### What needs to be done
Filter these records by the string "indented", copying each line that holds it.

### Records to process
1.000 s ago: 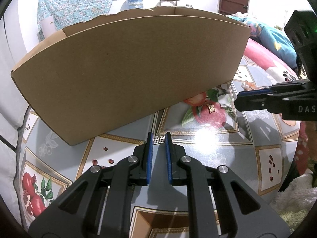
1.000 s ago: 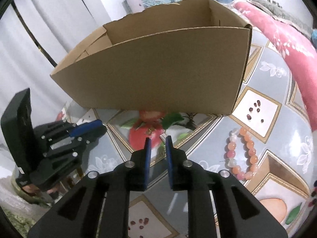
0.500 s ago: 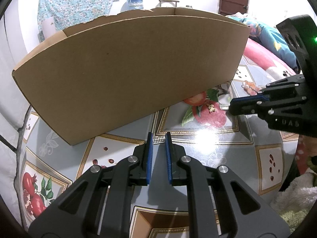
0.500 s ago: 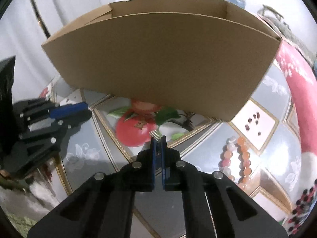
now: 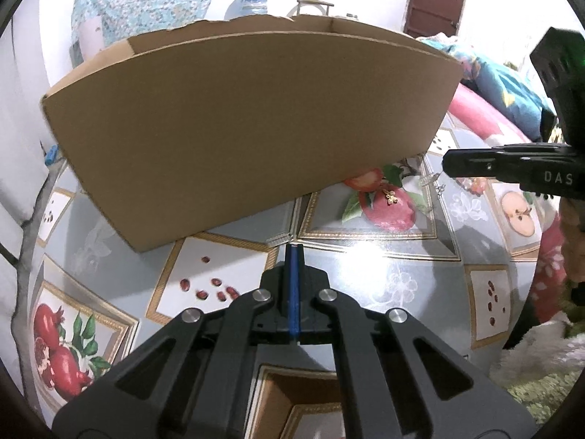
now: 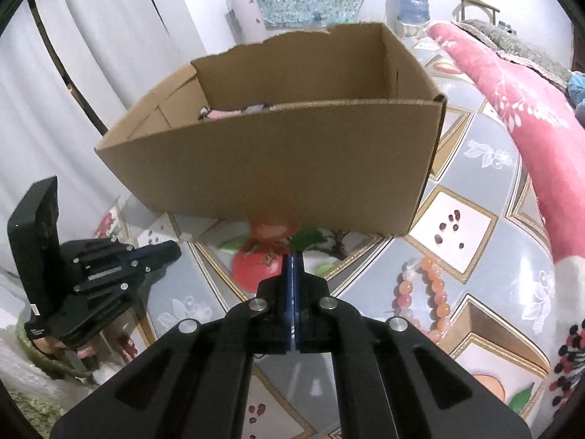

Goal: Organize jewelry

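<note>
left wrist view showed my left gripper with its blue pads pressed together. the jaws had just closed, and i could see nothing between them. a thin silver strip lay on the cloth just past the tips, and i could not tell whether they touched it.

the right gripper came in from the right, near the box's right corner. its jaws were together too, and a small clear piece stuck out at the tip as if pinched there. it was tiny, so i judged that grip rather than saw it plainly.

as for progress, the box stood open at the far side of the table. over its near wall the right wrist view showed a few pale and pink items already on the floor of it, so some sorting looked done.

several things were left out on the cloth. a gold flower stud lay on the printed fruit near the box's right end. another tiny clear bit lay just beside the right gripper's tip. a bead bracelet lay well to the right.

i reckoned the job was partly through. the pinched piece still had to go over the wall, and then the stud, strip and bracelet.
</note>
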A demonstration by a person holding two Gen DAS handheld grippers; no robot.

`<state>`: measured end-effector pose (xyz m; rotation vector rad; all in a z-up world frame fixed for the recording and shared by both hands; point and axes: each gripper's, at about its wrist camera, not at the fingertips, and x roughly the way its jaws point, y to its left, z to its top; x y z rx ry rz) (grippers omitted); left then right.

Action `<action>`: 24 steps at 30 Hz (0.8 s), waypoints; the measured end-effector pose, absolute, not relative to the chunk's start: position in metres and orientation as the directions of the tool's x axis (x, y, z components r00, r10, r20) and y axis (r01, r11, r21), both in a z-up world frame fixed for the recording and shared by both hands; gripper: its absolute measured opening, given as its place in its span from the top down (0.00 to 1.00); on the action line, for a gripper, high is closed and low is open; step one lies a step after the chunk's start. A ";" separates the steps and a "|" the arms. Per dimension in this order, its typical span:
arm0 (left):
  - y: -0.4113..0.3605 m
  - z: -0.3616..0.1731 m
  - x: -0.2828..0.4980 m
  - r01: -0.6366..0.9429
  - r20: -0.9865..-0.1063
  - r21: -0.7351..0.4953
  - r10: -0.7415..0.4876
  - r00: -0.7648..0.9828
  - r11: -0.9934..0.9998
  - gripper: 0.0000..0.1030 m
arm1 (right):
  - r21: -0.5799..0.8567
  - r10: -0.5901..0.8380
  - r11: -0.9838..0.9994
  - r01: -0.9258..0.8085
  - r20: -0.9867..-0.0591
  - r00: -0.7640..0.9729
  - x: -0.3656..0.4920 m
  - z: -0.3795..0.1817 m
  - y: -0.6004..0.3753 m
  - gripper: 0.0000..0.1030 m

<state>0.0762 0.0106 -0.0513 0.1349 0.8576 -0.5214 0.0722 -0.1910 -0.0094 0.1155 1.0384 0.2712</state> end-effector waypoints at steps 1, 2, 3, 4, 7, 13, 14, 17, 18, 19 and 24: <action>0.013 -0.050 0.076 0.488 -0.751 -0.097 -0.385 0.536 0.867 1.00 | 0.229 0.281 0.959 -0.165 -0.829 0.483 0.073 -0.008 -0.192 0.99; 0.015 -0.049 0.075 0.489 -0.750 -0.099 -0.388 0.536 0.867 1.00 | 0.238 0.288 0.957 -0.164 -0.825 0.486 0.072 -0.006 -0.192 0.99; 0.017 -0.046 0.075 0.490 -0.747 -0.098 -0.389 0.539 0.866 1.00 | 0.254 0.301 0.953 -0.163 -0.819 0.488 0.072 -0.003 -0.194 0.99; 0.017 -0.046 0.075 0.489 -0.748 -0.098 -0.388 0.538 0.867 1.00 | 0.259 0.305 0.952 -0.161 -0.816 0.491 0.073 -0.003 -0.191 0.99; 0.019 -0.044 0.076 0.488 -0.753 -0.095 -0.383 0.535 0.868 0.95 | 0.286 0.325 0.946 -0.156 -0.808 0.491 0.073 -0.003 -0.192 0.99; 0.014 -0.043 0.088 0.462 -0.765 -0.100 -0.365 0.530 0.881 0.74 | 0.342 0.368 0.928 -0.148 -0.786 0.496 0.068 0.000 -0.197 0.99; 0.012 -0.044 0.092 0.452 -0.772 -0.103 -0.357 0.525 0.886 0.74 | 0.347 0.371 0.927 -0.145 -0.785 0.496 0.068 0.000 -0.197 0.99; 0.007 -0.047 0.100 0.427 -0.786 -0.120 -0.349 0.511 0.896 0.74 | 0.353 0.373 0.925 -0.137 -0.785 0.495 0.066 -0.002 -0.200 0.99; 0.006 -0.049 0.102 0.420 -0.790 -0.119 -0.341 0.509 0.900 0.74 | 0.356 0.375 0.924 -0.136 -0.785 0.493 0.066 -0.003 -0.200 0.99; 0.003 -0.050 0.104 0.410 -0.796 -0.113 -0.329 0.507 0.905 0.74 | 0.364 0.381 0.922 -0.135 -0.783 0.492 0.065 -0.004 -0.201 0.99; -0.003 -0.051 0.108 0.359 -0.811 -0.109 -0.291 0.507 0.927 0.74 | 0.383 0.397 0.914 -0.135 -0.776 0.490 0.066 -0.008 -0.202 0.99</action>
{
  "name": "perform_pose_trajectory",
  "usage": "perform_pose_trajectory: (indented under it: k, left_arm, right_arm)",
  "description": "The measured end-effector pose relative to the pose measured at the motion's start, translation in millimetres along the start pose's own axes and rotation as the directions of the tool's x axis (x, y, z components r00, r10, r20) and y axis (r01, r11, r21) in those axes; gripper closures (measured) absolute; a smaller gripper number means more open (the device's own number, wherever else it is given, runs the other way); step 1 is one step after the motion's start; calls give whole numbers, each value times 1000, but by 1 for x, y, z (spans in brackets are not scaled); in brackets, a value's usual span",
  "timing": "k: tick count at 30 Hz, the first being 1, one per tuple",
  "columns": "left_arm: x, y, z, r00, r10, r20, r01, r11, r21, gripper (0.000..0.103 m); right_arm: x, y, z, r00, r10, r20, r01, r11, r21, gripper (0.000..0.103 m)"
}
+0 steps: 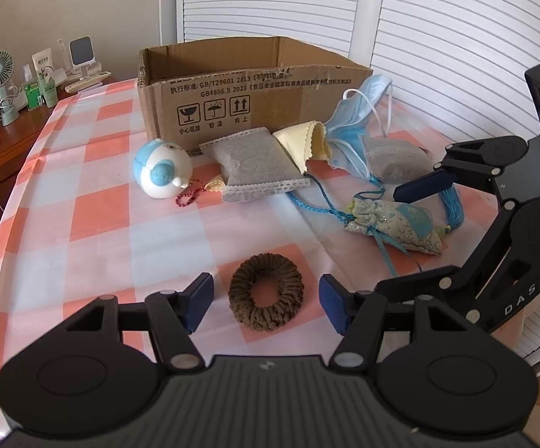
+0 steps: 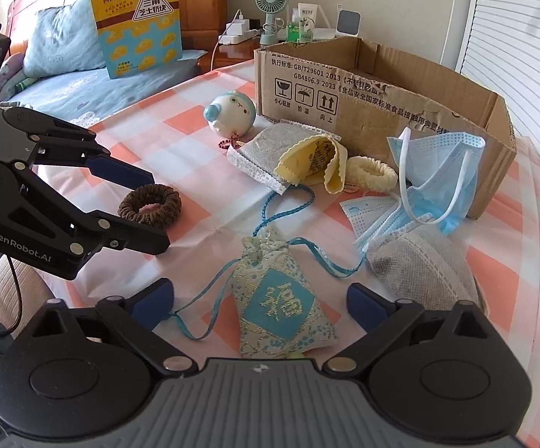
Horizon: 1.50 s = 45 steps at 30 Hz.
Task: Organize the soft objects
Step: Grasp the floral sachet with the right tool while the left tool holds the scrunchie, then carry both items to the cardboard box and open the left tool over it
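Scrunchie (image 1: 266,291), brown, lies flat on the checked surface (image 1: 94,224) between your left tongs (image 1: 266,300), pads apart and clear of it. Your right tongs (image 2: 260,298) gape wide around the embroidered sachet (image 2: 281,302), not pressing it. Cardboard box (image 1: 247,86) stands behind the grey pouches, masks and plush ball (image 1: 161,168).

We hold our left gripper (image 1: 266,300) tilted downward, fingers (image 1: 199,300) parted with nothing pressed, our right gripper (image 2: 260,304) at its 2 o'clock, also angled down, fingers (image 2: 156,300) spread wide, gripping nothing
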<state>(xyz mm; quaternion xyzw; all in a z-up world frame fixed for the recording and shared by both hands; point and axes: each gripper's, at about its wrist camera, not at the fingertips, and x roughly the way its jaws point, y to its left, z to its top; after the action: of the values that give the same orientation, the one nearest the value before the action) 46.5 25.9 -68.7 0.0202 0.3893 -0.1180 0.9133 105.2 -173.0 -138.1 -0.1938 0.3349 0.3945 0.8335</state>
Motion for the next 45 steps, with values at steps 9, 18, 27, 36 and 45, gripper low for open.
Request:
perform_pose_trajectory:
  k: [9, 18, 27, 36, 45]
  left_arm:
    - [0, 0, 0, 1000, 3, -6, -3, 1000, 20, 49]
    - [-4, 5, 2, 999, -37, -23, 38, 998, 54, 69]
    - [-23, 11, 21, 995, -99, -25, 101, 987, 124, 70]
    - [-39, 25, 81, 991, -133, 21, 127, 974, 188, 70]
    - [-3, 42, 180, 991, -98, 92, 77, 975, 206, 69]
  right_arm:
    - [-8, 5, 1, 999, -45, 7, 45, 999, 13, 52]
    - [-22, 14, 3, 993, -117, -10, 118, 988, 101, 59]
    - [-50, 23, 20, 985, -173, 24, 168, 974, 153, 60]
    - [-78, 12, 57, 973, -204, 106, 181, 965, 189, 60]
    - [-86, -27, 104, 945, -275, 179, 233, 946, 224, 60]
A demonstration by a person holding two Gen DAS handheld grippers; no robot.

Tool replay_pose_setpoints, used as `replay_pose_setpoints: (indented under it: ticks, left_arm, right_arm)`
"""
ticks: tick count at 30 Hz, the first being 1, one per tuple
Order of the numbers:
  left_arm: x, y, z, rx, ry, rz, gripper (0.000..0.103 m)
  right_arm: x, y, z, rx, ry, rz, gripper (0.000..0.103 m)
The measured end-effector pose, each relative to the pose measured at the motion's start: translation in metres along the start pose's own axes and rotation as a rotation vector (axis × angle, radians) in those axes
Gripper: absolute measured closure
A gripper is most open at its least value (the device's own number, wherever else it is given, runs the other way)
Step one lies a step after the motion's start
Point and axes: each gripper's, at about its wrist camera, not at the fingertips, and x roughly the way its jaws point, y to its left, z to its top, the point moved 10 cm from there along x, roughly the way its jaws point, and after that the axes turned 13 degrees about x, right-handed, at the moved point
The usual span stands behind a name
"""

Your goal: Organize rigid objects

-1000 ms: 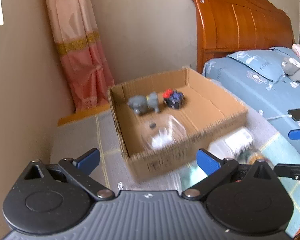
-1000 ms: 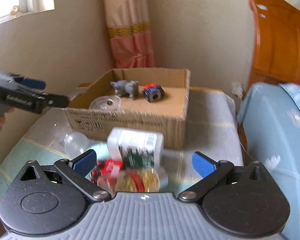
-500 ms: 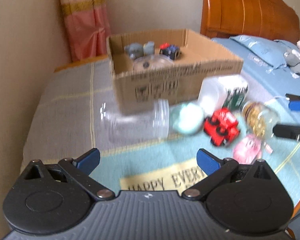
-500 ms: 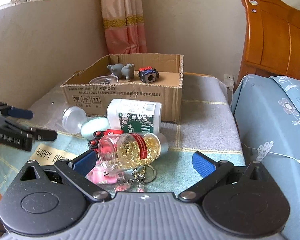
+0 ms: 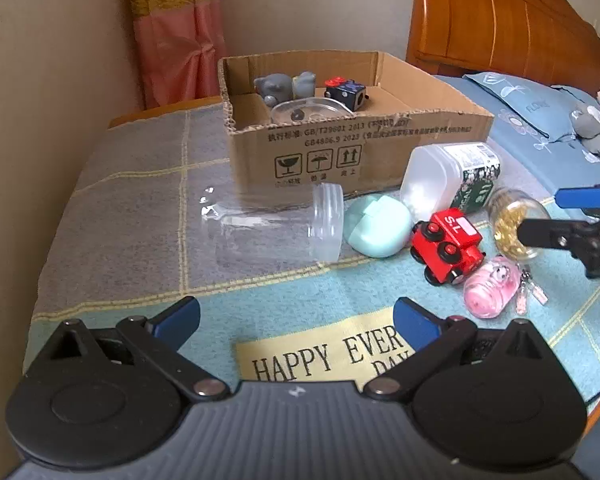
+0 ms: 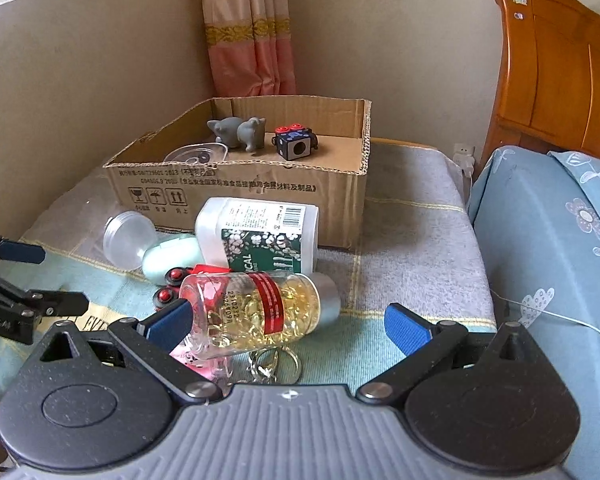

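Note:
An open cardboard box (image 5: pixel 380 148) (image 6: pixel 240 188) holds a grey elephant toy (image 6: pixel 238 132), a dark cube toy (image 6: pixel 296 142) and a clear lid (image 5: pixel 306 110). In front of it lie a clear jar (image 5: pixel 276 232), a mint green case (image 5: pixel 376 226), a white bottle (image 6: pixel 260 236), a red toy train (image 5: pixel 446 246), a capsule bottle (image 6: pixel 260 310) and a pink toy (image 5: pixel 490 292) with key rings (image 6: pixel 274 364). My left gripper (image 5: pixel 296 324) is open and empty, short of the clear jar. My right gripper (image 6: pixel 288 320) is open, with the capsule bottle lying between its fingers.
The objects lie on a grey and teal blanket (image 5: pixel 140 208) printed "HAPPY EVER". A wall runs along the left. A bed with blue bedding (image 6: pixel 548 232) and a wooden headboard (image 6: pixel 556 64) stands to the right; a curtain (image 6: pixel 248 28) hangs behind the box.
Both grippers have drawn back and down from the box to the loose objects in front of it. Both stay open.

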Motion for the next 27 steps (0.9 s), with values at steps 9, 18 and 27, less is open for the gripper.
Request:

### The completed task
  "usage": "perform_pose_trajectory: (indented under it: k, left_arm, right_arm)",
Tool replay_pose_setpoints, used as `replay_pose_setpoints: (indented under it: ticks, left_arm, right_arm)`

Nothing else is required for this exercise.